Description of the task -> From the data below, return each line in which the string "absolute" is found.

= Beginning of Section =

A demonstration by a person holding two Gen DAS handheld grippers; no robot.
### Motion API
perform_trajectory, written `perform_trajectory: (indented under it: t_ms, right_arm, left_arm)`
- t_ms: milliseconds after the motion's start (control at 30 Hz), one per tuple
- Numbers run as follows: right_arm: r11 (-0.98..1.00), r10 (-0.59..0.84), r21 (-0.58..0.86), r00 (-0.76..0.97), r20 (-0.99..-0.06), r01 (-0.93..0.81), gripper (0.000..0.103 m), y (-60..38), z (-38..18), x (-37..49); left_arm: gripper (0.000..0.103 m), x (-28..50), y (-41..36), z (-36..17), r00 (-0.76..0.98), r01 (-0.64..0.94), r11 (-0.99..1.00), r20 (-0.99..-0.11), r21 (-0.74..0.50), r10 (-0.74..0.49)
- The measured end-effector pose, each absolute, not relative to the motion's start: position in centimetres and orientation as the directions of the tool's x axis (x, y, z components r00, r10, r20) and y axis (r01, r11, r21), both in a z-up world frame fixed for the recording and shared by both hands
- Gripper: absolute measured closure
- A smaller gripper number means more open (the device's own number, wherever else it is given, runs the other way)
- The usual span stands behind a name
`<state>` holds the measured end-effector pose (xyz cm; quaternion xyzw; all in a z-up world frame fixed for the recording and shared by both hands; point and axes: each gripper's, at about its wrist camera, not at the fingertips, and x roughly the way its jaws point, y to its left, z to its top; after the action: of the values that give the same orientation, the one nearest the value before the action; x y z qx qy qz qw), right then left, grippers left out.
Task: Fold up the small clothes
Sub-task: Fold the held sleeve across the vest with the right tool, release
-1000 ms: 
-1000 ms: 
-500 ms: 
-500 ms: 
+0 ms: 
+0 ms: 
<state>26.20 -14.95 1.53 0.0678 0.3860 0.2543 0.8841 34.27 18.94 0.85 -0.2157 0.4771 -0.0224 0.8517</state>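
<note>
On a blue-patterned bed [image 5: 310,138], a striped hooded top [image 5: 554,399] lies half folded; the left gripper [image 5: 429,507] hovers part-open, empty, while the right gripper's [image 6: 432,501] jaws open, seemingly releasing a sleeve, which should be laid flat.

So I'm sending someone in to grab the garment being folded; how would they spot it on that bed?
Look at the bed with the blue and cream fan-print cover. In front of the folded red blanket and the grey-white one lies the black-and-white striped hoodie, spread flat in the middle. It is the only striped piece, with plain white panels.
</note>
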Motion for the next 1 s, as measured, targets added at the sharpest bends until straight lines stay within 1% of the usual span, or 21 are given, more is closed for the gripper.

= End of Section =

Solution to this problem ->
- The measured end-effector pose, each absolute, not relative to the motion's start: position in centimetres and orientation as the directions of the tool's x axis (x, y, z components r00, r10, r20) and y axis (r01, r11, r21), both in a z-up world frame fixed for the recording and shared by both hands
- Gripper: absolute measured closure

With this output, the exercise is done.